While reCAPTCHA v2 and v3 can help block some bot traffic, they cannot stop advanced scalper bots, scraper bots, DDoS, ATO attacks, etc. Neither version of reCAPTCHA should therefore be considered as a proper bot management solution because ReCAPTCHA v2 and v3 both:

  • Degrade the user experience.
  • Can lead to high false positives and false negatives.
  • Fail to be privacy compliant with GDPR, the foundational global privacy standard.
  • Leverage your users’ data for their organization’s advertising purposes.
  • Are easily bypassed with CAPTCHA farms and advanced bots.
  • Provide no real feedback mechanisms (pass/fail is not enough information to refine your security).

Wondering how to protect your endpoints without using reCAPTCHA? DataDome’s new user-friendly, privacy-focused CAPTCHA solution is easy on humans, hard on bots, and the only security-Geared CAPTCHA system on the market today. See how it works for yourself!

Frequently Asked Questions

What is the difference between reCAPTCHA v2 and v3?

ReCAPTCHA v2 requires the user to click the “I’m not a robot” checkbox and can serve the user an image recognition challenge. ReCAPTCHA v3 runs in the background and generates a score based on a user’s behavior. The higher the score, the more likely the user is human. A webmaster has to decide (and program) whether to block, challenge, or do nothing when a user’s score drops below a certain threshold.

Is reCAPTCHA v3 better than v2?

Neither of them is good at blocking bots. While reCAPTCHA v3 is less intrusive than v2 for a user, it places a significant burden on the webmaster to determine when to let users through and when to block or challenge them. There’s no right answer to this.

Does reCAPTCHA stop bots?

ReCAPTCHA might block the simplest of bots, but it makes for a frustrating user experience and it does not serve as sufficient protection against the security threats that plague companies today.
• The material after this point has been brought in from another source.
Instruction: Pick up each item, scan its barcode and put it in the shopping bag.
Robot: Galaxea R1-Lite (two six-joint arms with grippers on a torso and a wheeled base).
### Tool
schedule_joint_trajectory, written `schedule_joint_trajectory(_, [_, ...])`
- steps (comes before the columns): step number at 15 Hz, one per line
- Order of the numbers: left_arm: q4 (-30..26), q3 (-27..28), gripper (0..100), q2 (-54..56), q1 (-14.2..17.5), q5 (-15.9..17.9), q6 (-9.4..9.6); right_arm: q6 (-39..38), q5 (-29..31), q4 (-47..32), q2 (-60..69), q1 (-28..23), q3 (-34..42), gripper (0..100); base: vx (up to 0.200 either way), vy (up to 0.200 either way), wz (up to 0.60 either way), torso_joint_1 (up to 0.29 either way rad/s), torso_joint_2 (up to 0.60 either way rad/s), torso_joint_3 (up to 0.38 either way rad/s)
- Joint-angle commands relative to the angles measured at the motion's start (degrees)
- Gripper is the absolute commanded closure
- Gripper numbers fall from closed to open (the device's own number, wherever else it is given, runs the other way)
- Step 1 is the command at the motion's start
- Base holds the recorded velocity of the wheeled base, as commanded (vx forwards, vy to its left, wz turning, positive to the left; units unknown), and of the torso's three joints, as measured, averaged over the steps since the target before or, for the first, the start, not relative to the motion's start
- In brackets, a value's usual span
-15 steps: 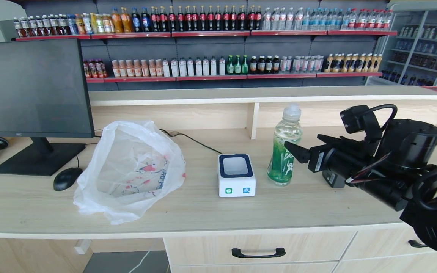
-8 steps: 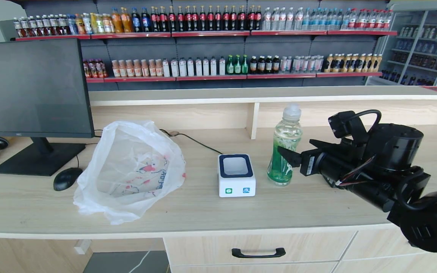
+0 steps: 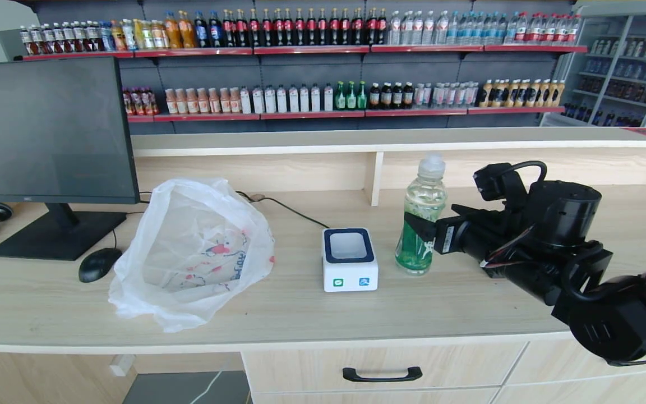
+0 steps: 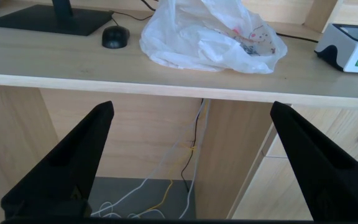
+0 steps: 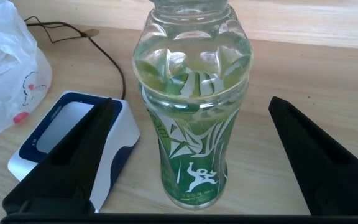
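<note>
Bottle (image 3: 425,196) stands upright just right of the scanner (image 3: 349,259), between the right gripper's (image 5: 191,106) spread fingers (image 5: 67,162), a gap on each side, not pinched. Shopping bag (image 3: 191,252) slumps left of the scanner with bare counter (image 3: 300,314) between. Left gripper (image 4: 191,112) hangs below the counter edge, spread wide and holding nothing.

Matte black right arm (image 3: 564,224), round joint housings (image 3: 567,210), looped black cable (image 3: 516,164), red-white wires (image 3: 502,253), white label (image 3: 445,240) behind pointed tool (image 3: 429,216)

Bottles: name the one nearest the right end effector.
The green-labelled bottle standing alone on the counter, directly before the open right end effector. Every other bottle sits on the back shelves.
</note>
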State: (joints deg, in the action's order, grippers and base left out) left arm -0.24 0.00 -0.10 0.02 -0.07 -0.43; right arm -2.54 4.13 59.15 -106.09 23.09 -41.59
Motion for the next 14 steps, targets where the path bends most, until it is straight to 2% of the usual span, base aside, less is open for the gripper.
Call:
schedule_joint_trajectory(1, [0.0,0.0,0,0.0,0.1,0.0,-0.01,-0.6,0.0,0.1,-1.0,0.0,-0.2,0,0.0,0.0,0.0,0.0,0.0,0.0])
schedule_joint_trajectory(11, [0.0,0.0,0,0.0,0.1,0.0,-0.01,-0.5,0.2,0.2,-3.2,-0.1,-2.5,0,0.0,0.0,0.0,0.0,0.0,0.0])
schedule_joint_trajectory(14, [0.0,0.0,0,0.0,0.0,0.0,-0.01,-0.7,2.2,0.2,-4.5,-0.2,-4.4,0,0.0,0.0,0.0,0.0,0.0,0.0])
For that, you need a bot protection solution.

Can reCAPTCHA be hacked?

A reCAPTCHA isn’t so much hacked as much as it is gamed. ReCAPTCHA farms and advanced bots can easily bypass both reCAPTCHA v2 and v3, because the former use humans to solve CAPTCHAs and the latter are crafty enough to seem so human the reCAPTCHA never suspects a thing.

What can I use instead of reCAPTCHA?

An advanced bot protection solution is one of the few ways you can fully protect yourself against today’s security threats. The right solution will block the most advanced bots and protect your websites, mobile apps, and APIs against threats such as account takeovers, credential stuffing, web scraping, and more.

Is hCaptcha better than reCAPTCHA?

HCaptcha suffers from some of the exact same problems as reCAPTCHA. It still degrades the user experience and does not adequately protect you against CAPTCHA farms and advanced bots. Any CAPTCHA that operates in a silo and is used as a first line of defense will result in inadequate bot protection and a negative user experience.

Like reCAPTCHA, hCaptcha is not very accessible to people with disabilities, such as visually impaired users. Especially on the free tier, hCaptcha requires each user to manually solve a puzzle. DataDome CAPTCHA, on the other hand, includes an audio CAPTCHA in 13 languages and has been approved by associations that advocate for the visually impaired.